XRQ技研業務日誌

ものづくりを楽しんでいます。日々の暮らしの中に面白そうなものを探しながら

不安を煽るもの

shig552006-05-23

このところすっきりした天気が続かない。今日も朝から低い雲がたなびき、夕方からは小雨が降り出した。気温がほどほどなため、蒸し暑さがない分まだ過ごしやすいが、やはりすっきりした天気が待ち遠しい。

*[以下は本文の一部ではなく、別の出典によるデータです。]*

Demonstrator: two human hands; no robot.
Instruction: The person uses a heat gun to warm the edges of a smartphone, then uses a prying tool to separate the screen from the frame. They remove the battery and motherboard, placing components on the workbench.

「人の口に戸は立てられない」と言われる。噂は人から人へ伝播していきなかなか制御することは難しい。それも、人々の興味があることや、不安を煽る内容だと瞬く間に広がるようである。
コミュニケーション学では①情報が乏しい時、②情報への渇望があるとき、噂の伝播が早いという。
このところ子どもが犠牲となる事件が続いている。親御さんたちにとっては心配でいられない状況である。しかし、どうすればいいのか対策が明らかでなく、何が起こるかわからないという漠然とした不安が広がっている。このような中では「・・・である」と言うような断定的な情報の渇望が起こる。「・・・らしい」と言うことも人の口を経るごとに「・・・である」と変質してしまう。マスコミによりある程度の情報コントロールが行われているので極端な変質は少ないようだが、小さなコミュニティーでの出来事では、この変質は侮れないものとなる。
子どもの通う学校での出来事など、その最たるものである。「○○君は乱暴のようだ」と言う情報は、その○○君を知っている保護者の間では具体的なイメージとして伝わるが、○○君を知らない保護者が聞いたときには「乱暴」という言葉が一人歩きし、「○○君は乱暴で危険である」と変質してしまう。「乱暴」と言う言葉のマイナスイメージが増幅され、乱暴=我が子に危険があると不安を抱く方向に変質する。そして、そのような噂が広がると事実とは隔絶しているにもかかわらず大きな力となり、「○○君は排斥すべき」という身勝手な方向に流れてしまう。実際の状況から離れ、言葉による連想の増幅によって不安も増幅されるのである。
困ったことに、学校との関係の薄い保護者が増えている。フルタイムの仕事を持ち、学校に出かける機会がほとんど無い。学校の情報は学校からの便りに頼っている。子どもから話を聞く機会もほとんど無い。何かあれば学校から連絡してくるであろうと考えている。
具体的な子どもたちの交友関係、生活状況を知らず、「学級の○○君は乱暴で事件を起こしたようだ」などという噂が飛び込めば、不安が一気に高まり電話をかけまくり不確かな情報からますます不安になっていく。子どもを育てると言うことよりも我が子を守るという考えが先行してしまうのである。
一面的な情報で右往左往する保護者が多くなっている。これは具体的な情報の不足、余分な情報の氾濫に原因を求めることが出来そうである。自分の置かれている状況をしっかり把握していないと「子どもを守ってきたけれど育てることが出来なかった」と言うことになりかねない。親は子どもを育てたいと願っているのだが。